SHARE 参+市原忍による住宅”3.3″
以下、作品に関するテキストです。
やわらかな輪郭
住むということは、割り切れることばかりではないと思う。
新しく計画されるこの家が、住む人の色に染まっていくとき、
真っ白な紙を用意するより、わら半紙や罫線のある紙を用意したい。
その紙を額に入れるより、たくさんの紙が敷きつめられているなかに1枚そっと置いてみたい。

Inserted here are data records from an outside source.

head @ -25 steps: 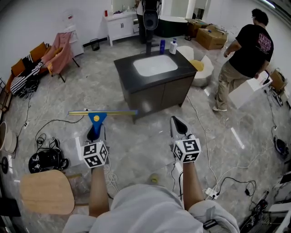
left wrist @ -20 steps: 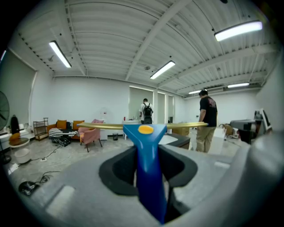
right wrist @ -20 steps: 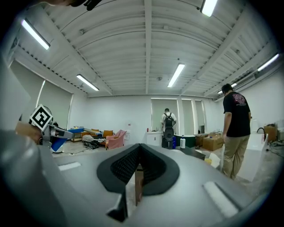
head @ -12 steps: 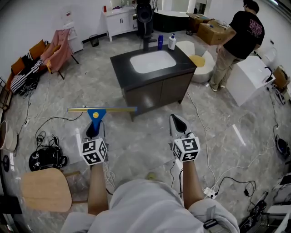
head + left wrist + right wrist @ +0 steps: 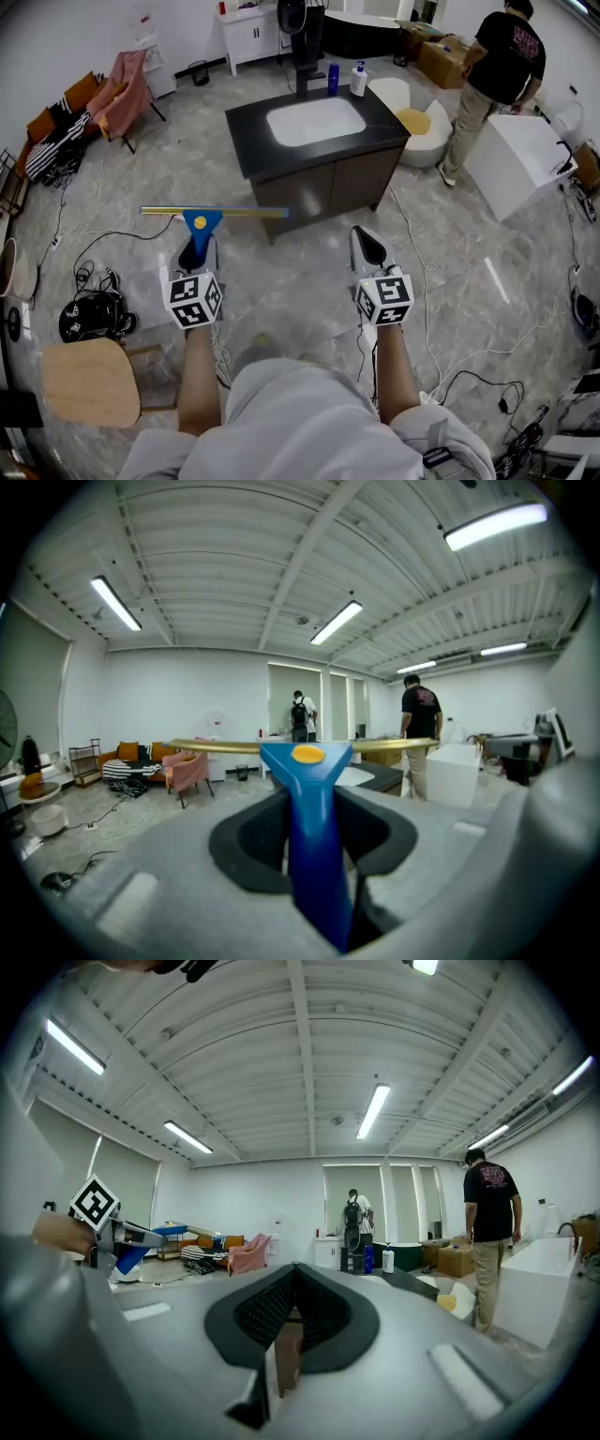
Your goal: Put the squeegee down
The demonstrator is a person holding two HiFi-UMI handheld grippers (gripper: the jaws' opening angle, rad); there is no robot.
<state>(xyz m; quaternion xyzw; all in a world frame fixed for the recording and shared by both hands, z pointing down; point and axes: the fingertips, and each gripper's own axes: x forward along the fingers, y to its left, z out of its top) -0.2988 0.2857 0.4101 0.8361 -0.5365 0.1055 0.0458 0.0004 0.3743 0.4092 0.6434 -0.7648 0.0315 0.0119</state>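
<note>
You're in a big open studio hall under strip lights (image 5: 336, 622). A lone sink cabinet (image 5: 323, 183) stands mid-floor, with cables (image 5: 89, 279) and cartons (image 5: 439, 58) lying about.

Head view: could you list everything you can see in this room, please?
squeegee: one, blue handle and gold bar, held in the left claw
sink cabinet: one, dark with white basin, centre
bottles: two, one blue, one white, cabinet's back edge
chair: one, pink, upper left
stool: one, pale wood, lower left
white cabinet: one, far wall
cardboard boxes: brown, upper right, count unclear
person: one, black shirt, upper right, beside a white box
cables: several, black and white, on the floor
left claw: one, grey, shut on the squeegee's handle
right claw: one, grey, shut, empty
</note>
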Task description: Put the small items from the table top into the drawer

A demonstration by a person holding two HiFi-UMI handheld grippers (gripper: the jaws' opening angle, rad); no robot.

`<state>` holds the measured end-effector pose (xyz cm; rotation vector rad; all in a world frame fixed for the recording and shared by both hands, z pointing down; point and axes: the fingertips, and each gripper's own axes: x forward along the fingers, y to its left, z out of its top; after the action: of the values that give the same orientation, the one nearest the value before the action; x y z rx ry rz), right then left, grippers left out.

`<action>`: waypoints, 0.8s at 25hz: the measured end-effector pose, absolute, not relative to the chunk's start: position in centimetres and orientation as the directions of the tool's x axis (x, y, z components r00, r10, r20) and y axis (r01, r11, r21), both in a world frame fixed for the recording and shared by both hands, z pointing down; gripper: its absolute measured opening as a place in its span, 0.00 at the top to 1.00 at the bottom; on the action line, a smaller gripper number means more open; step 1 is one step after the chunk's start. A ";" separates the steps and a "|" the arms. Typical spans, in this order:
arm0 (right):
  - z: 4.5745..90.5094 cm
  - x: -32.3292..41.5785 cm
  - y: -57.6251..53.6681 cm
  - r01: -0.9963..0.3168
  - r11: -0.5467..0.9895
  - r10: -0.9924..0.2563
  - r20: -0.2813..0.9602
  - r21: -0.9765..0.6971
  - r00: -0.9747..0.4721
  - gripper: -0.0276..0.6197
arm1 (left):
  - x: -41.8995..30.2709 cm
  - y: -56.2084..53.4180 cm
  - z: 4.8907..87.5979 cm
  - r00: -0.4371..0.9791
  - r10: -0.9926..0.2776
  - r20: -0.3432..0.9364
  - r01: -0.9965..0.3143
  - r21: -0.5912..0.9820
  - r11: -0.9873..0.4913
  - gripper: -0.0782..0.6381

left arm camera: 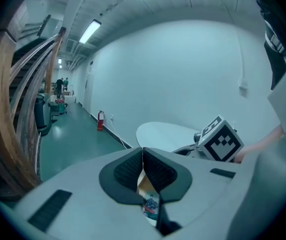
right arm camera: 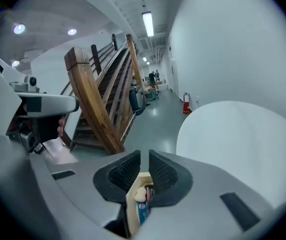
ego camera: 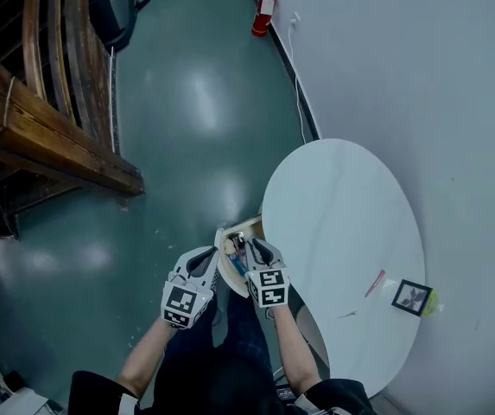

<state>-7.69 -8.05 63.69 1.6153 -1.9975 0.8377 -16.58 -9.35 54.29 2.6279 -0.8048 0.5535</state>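
The wooden drawer [ego camera: 240, 230] stands pulled out from the left edge of the round white table [ego camera: 342, 223], and small items lie inside it, among them a blue one [right arm camera: 142, 211]. Both grippers hover over the drawer. My left gripper [ego camera: 218, 264] is at its front panel; in the left gripper view [left arm camera: 143, 156] the pads meet with nothing seen between them. My right gripper [ego camera: 254, 251] is above the drawer's inside, its pads [right arm camera: 161, 171] a narrow gap apart and empty. On the table's right side lie a small picture card [ego camera: 412, 296] and a pink stick [ego camera: 375, 284].
A white wall runs close along the table's right side. A red fire extinguisher [ego camera: 264, 14] stands at the wall far ahead. A wooden staircase [ego camera: 48, 137] fills the left over the green floor [ego camera: 187, 128]. The person's legs are below the drawer.
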 end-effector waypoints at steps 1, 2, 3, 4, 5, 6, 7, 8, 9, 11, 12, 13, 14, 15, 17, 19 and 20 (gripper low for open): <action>62.2 -7.3 -8.0 -0.976 0.130 -0.730 0.650 -0.175 -0.213 0.85 | -16.3 -9.4 53.2 0.770 -0.459 0.443 -0.582 0.196 -0.789 0.86; 60.7 -7.0 -8.0 -0.978 0.124 -0.748 0.632 -0.166 -0.202 0.85 | -16.0 -9.4 52.2 0.776 -0.458 0.433 -0.576 0.193 -0.794 0.86; 59.3 -6.6 -7.9 -0.981 0.119 -0.765 0.615 -0.156 -0.191 0.85 | -15.7 -9.5 51.2 0.782 -0.457 0.425 -0.570 0.191 -0.799 0.86; 57.8 -6.2 -7.9 -0.983 0.113 -0.782 0.596 -0.147 -0.180 0.85 | -15.3 -9.5 50.1 0.788 -0.456 0.414 -0.564 0.187 -0.804 0.86; 56.4 -5.9 -7.9 -0.984 0.106 -0.799 0.577 -0.140 -0.168 0.85 | -15.0 -9.5 49.1 0.796 -0.455 0.398 -0.555 0.181 -0.812 0.86; 55.1 -5.5 -7.8 -0.986 0.097 -0.816 0.557 -0.134 -0.156 0.85 | -14.6 -9.4 48.2 0.807 -0.451 0.383 -0.542 0.174 -0.822 0.86; 53.8 -5.2 -7.7 -0.988 0.086 -0.832 0.537 -0.129 -0.142 0.85 | -14.3 -9.3 47.3 0.816 -0.447 0.367 -0.531 0.167 -0.831 0.86; 52.5 -4.9 -7.4 -0.990 0.075 -0.846 0.518 -0.123 -0.128 0.85 | -14.0 -9.3 46.3 0.823 -0.446 0.353 -0.522 0.160 -0.838 0.86; 51.2 -4.6 -7.2 -0.991 0.064 -0.858 0.500 -0.117 -0.115 0.86 | -13.8 -9.2 45.3 0.827 -0.447 0.340 -0.517 0.152 -0.842 0.86; 48.8 -4.2 -6.6 -0.993 0.049 -0.882 0.462 -0.108 -0.094 0.86 | -13.7 -9.2 43.1 0.833 -0.454 0.317 -0.513 0.135 -0.848 0.86; 47.6 -4.1 -6.3 -0.994 0.043 -0.892 0.445 -0.102 -0.084 0.86 | -13.8 -9.1 42.2 0.837 -0.456 0.303 -0.510 0.129 -0.851 0.86; 46.5 -4.0 -5.9 -0.995 0.036 -0.901 0.427 -0.094 -0.073 0.86 | -13.9 -8.8 41.4 0.842 -0.455 0.290 -0.505 0.125 -0.854 0.86; 45.3 -3.8 -5.5 -0.996 0.027 -0.911 0.408 -0.084 -0.059 0.87 | -14.0 -8.6 40.5 0.847 -0.454 0.276 -0.499 0.120 -0.858 0.86; 44.2 -3.6 -5.2 -0.997 0.015 -0.920 0.389 -0.072 -0.042 0.88 | -14.0 -8.5 39.6 0.851 -0.455 0.263 -0.495 0.112 -0.861 0.86; 42.0 -3.4 -4.6 -0.998 -0.005 -0.938 0.346 -0.057 -0.016 0.88 | -14.1 -8.4 38.1 0.857 -0.455 0.240 -0.487 0.093 -0.868 0.86; 40.1 -3.5 -3.9 -0.999 -0.020 -0.952 0.307 -0.042 0.006 0.89 | -14.5 -8.2 37.1 0.863 -0.453 0.223 -0.479 0.078 -0.874 0.86; 39.2 -3.7 -3.6 -0.999 -0.023 -0.957 0.289 -0.034 0.012 0.89 | -14.8 -8.0 36.7 0.866 -0.451 0.214 -0.475 0.072 -0.877 0.86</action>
<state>-3.67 -3.60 39.24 2.0981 -2.0606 0.3457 -14.76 -8.02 36.70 2.9158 -0.7263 0.2898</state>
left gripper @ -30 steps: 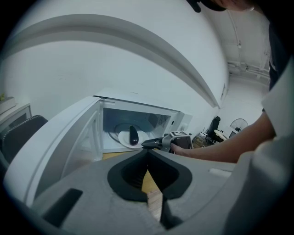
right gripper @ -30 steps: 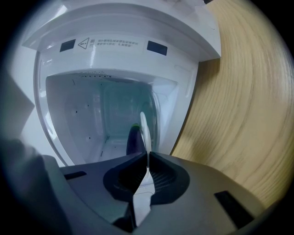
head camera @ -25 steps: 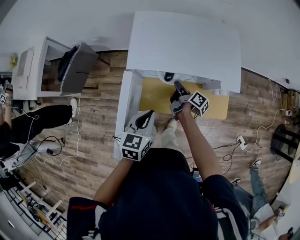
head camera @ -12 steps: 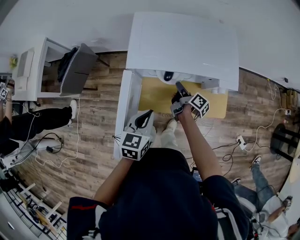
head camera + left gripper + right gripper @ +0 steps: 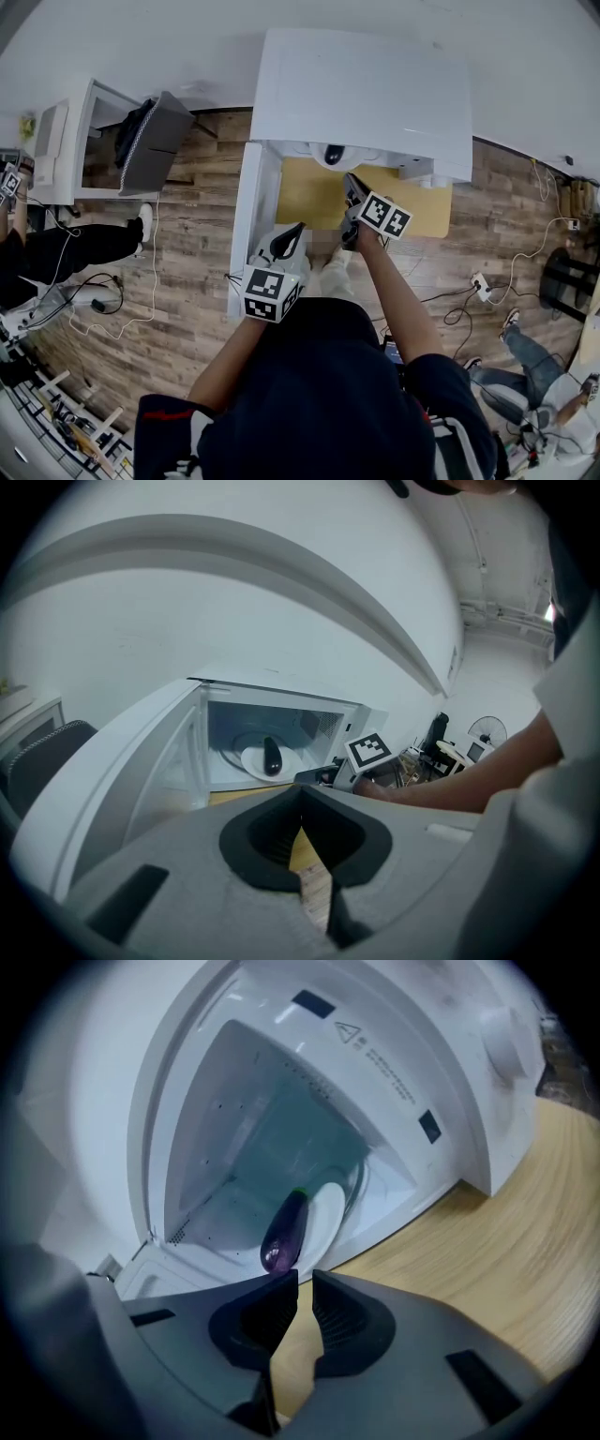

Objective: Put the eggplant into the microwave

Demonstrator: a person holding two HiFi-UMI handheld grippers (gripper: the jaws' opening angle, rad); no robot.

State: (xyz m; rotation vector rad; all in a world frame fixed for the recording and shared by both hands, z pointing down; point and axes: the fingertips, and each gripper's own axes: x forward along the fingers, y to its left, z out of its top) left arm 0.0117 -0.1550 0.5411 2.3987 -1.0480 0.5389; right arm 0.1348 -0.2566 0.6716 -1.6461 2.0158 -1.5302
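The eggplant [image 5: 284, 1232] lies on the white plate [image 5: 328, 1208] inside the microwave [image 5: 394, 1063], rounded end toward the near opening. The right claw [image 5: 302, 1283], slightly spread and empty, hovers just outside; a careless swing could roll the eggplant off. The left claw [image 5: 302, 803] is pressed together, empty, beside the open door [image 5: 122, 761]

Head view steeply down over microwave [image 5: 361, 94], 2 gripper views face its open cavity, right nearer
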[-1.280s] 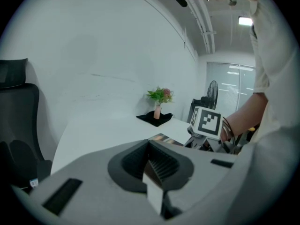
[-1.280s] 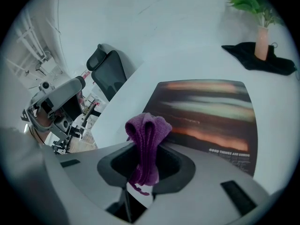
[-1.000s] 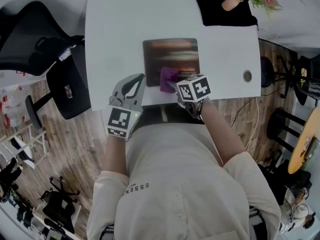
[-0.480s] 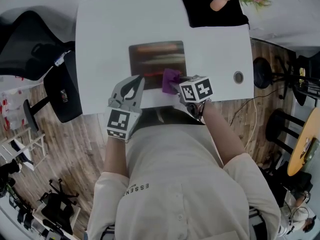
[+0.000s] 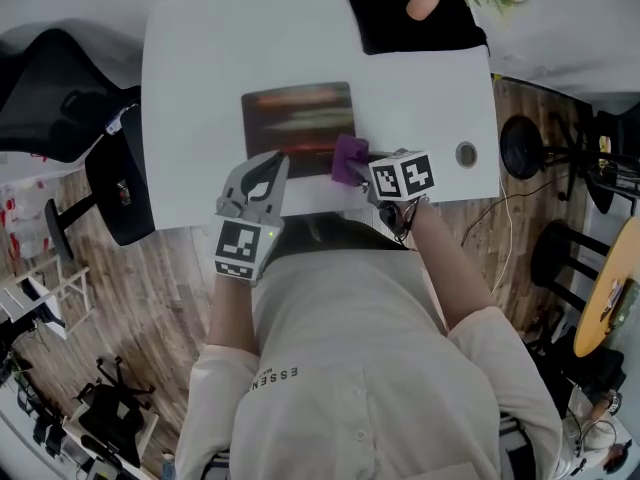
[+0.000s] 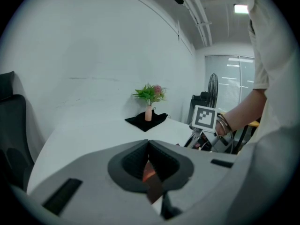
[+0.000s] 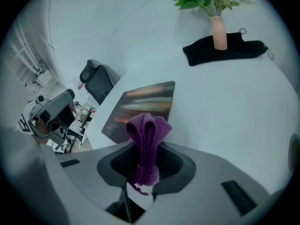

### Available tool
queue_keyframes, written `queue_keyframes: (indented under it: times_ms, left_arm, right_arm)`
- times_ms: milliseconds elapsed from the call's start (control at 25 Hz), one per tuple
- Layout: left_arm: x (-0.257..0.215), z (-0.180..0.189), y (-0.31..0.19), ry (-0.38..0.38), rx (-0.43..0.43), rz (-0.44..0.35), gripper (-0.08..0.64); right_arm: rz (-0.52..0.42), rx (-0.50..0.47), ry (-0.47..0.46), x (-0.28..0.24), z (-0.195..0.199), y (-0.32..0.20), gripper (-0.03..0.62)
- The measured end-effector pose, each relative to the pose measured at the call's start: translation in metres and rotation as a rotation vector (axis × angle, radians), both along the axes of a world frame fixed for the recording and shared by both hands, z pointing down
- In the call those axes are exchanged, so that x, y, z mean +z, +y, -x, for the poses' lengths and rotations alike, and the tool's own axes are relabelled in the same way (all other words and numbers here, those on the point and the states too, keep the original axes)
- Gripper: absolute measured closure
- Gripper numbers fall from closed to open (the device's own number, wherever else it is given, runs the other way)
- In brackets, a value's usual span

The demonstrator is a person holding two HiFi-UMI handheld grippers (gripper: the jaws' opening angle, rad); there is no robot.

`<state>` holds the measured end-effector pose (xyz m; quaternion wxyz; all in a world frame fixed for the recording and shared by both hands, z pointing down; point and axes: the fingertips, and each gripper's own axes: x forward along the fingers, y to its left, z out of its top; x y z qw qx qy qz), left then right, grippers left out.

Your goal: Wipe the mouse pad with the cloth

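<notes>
Left gripper [image 5: 265, 171] clamps the mouse pad [image 5: 297, 118] corner, likely steadying it; right gripper [image 7: 146, 170] pinches the purple cloth [image 7: 147, 130] for wiping.

The head camera looks from high up, almost straight down, over the person's shoulders onto the white table [image 5: 200, 88]. The camera on the left gripper [image 5: 268, 165] sits low, close behind its jaws. It looks flat across the table to the far wall. The camera on the right gripper [image 5: 356, 171] sits just as close, right behind the purple cloth [image 7: 146, 139], but tips down over the mouse pad [image 7: 140, 108]. All three see the vase [image 6: 148, 112] at the table's far right, and the left one also catches the right gripper's marker cube [image 6: 205, 117].
</notes>
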<state>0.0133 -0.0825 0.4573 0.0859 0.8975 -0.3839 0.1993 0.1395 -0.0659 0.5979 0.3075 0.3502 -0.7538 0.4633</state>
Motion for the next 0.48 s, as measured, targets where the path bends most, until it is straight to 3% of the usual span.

そのあとに線が引かれると、紙の輪郭がぼやけていくように。
敷地の前の道は、思っていたよりも行き交う人がたくさんいる。
家は住む人のものだけれど、街ゆく人にとっての景色にもなる。
だから、街ゆく人が街の景色に親しみを抱くような家にしたいと思った。
この道に面した家々は、少しずつ似ている。
外観の凸凹、三角屋根、淡い色の外壁、白い窓枠。
景色のなかで突出しないように、街に対しての存在を和らげるために、
それらをちょっとだけ拝借した。
この家もこの街に新しく参加するわけだから、隣近所に倣ってみようというわけだ。
家での生活というと、ごはんを食べたり、ソファでくつろいだり、ベッドに寝転んだりと、
部屋にいることを想像しがちだけれど、案外、部屋を行き来していることが多い。
この家は3階建てだからなおさらだ。
街に向き合う場所に廊下や階段をつくったのは、
部屋から部屋へ行き来するときに、季節の変化や時間の流れを感じて欲しいから。
光が落ちていると、そちらに誘われる。
角を曲がったときに気づく空の色がある。
ちょっとした段差に腰掛けると、風の通り道に気づく。
ひょっこり顔をのぞかせると、あなたがいる部屋を見渡せる。
この家は、廊下を歩きながら、階段を上り下りしながら、
そこ、ここで出会う景色でつくられている。
部屋のまわりに巡らされていている廊下や階段には、たくさんの窓がある。
窓は、街と廊下を繋ぎ、街と部屋を柔らかく隔てるような場所についている。
この家に住んでいる人は、街を行き交う人と同じように、部屋から部屋を行き来する。
住む人と街ゆく人が、窓を通して重なることで、この家の輪郭は少しだけ柔らかくなる。
街との新しい出会いが、ここでの生活をもっと楽しいものにしていく。
■建築概要
所在地:東京都世田谷区
設計:参+市原忍
構造設計:藤尾建築構造設計事務所
竣工年:2010
構造:RC造+木造
敷地面積:66.12㎡
建築面積:42.92㎡
延床面積:121.22㎡
■参について
松尾伴大(音響エンジニア)、甲斐健太郎(ソフトウェアエンジニア)、下山幸三(インテリアデザイナー)によるデザインプロジェクト。参人よれば文殊の知恵。それぞれの専門性を活かしてデザイン活動の場を広げていく。ユーモアのあるストーリーで人・モノ・空間を心地よく結ぶデザインを行う。2009年ミラノサローネにて各国のELLE DECO誌が選ぶ若手24組に選出。